[REQUIREMENT]: Leaving the pictures aside, restate all of the data exactly.
Segment Start: PROVIDED MATERIAL
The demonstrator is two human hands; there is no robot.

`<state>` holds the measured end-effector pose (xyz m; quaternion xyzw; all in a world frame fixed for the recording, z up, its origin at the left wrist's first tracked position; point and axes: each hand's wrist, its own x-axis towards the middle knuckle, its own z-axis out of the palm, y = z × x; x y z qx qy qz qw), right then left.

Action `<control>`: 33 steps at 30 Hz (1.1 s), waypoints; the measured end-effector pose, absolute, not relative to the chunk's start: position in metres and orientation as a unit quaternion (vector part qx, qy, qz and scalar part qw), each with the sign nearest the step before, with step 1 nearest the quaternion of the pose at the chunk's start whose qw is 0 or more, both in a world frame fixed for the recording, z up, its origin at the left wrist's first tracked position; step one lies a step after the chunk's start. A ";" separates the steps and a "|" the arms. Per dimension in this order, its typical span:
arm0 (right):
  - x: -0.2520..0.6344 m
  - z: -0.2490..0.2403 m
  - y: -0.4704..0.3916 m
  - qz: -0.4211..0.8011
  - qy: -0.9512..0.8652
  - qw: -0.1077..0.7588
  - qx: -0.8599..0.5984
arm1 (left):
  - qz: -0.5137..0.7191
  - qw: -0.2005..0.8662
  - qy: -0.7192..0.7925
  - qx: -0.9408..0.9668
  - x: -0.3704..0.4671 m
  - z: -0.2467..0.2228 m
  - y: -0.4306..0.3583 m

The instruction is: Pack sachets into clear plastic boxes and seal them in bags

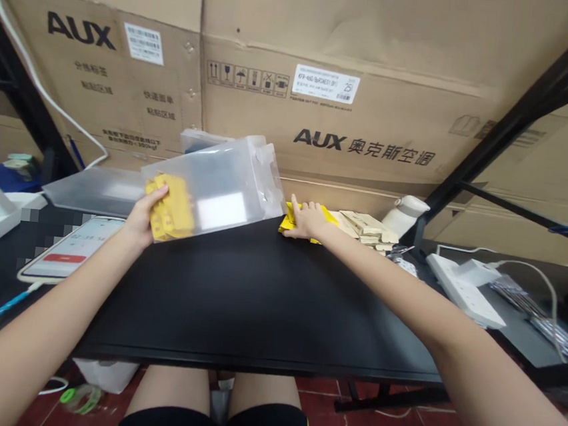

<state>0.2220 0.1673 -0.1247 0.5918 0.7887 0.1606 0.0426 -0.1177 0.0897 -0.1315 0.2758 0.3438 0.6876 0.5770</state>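
Note:
My left hand (146, 216) is closed on the left end of a clear plastic box (226, 187), held tilted above the black table. Yellow packets (171, 209) show at that end, under my thumb; whether they lie inside the box or against it I cannot tell. My right hand (308, 221) reaches to the back of the table and rests on a yellow packet (291, 217), fingers spread. Beside it lie several beige packets (363, 226) in a loose pile.
Large cardboard boxes (373, 124) wall off the back. On the left are a phone (72, 249) with a cable and a clear plastic sheet (95, 188). A white bottle (404, 214) and a power strip (467, 291) stand on the right, near black shelf posts (530, 103).

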 end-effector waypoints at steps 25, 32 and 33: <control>0.250 -0.147 0.116 0.172 0.914 -0.050 0.364 | 0.677 0.589 0.344 0.275 -0.118 -0.131 0.089; 0.250 -0.160 0.103 0.139 0.895 -0.079 0.416 | 0.670 0.589 0.348 0.289 -0.117 -0.131 0.088; 0.249 -0.160 0.105 0.129 0.895 -0.082 0.420 | 0.671 0.589 0.348 0.286 -0.117 -0.131 0.088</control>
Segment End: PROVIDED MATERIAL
[ANSWER SPACE]:
The demonstrator is two human hands; there is no robot.

`<state>` holds the measured end-effector pose (xyz m; quaternion xyzw; all in a world frame fixed for the recording, z up, its origin at the left wrist's first tracked position; point and axes: each hand's wrist, its own x-axis towards the middle knuckle, its own z-axis out of the palm, y = z × x; x y z qx qy qz qw), right then left.

Action `<control>`: 33 steps at 30 Hz (1.1 s), waypoints; the measured end-effector pose, absolute, not relative to the chunk's start: position in metres and orientation as a unit quaternion (vector part qx, qy, qz and scalar part qw), each with the sign nearest the step before, with step 1 nearest the quaternion of the pose at the chunk's start whose qw is 0 or more, both in a world frame fixed for the recording, z up, its origin at the left wrist's first tracked position; step one lies a step after the chunk's start. A ";" separates the steps and a "|" the arms. Per dimension in this order, its typical span:
arm0 (right):
  - x: -0.2520..0.6344 m
  - z: -0.2490..0.2403 m
  - y: -0.4704..0.3916 m
  - qz: -0.4211..0.8011
  - qy: -0.9512..0.8652
  - qw: -0.1077..0.7588
  - qx: -0.8599..0.5984
arm1 (left):
  - qz: -0.5137..0.7191
  - qw: -0.2005..0.8662
  - qy: -0.7192..0.7925
  - qx: -0.9408..0.9668
  - x: -0.3704..0.4671 m
  - z: -0.2467..0.2228 m
  - y: -0.4306..0.3583 m

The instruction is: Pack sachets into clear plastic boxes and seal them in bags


<state>0.2220 0.1673 -0.1247 0.5918 0.7887 0.1606 0.0426 -0.1177 0.0897 -0.1315 0.2758 0.3438 0.6876 0.5770</state>
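Note:
My left hand (146, 216) is closed on the left end of a clear plastic box (226, 187), held tilted above the black table. Yellow packets (171, 209) show at that end, under my thumb; whether they lie inside the box or against it I cannot tell. My right hand (308, 221) reaches to the back of the table and rests on a yellow packet (291, 217), fingers spread. Beside it lie several beige packets (363, 226) in a loose pile.
Large cardboard boxes (373, 124) wall off the back. On the left are a phone (72, 249) with a cable and a clear plastic sheet (95, 188). A white bottle (404, 214) and a power strip (467, 291) stand on the right, near black shelf posts (530, 103).
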
 end-effector waypoints at steps 25, 32 and 33: <control>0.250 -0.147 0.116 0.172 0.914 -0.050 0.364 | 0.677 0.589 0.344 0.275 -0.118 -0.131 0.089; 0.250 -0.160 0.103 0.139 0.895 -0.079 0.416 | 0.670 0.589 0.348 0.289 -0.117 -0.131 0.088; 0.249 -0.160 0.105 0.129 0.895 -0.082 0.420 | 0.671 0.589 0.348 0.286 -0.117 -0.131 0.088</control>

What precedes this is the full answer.